WHAT THE TASK REQUIRES: The answer is a single figure: how many lines below contain the word "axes".

--- START ---

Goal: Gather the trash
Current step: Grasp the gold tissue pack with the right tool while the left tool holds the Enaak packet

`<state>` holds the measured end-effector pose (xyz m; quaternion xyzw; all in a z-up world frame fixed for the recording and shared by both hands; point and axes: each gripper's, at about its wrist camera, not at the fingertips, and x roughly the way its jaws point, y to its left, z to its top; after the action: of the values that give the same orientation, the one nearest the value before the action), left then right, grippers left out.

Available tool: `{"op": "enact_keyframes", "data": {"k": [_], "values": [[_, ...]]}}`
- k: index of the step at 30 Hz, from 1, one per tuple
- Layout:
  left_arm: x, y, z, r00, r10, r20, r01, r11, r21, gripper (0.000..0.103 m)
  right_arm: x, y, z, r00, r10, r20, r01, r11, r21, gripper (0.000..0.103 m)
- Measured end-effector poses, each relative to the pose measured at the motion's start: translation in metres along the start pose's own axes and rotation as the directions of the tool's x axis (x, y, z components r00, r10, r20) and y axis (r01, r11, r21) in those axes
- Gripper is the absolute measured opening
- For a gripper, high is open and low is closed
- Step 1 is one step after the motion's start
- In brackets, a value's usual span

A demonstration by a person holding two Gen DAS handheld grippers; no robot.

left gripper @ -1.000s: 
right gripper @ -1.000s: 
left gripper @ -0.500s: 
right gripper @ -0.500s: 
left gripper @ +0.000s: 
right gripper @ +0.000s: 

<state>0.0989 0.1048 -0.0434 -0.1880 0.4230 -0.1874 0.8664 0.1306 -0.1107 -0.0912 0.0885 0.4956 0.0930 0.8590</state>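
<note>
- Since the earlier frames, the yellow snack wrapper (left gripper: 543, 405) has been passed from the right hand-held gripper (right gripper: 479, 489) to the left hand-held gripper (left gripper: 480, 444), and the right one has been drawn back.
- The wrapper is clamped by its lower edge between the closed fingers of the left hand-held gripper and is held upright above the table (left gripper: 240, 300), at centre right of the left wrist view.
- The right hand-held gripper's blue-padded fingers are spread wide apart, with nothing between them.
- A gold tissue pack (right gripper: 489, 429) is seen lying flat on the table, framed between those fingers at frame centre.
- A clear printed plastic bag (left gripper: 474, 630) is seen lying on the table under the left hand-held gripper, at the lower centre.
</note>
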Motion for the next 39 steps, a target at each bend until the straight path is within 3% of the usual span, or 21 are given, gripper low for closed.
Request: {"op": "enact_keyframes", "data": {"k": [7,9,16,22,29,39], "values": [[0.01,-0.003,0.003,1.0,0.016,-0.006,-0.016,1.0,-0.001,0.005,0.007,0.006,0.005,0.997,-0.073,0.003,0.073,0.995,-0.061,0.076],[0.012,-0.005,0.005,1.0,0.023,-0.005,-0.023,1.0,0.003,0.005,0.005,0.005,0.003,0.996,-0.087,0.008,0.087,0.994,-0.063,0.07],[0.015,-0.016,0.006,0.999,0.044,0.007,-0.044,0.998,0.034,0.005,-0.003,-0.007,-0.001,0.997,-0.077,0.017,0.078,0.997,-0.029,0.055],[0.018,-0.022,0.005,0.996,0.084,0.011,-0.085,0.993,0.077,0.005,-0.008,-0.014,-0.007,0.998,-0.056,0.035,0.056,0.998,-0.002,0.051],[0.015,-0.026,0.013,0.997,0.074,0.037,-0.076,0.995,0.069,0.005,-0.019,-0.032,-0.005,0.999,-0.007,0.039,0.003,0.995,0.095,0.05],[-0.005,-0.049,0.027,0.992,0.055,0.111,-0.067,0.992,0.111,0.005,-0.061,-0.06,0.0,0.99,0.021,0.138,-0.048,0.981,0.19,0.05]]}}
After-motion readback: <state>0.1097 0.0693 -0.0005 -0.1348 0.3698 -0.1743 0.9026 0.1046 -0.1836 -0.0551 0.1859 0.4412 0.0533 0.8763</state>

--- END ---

TASK RESULT: 2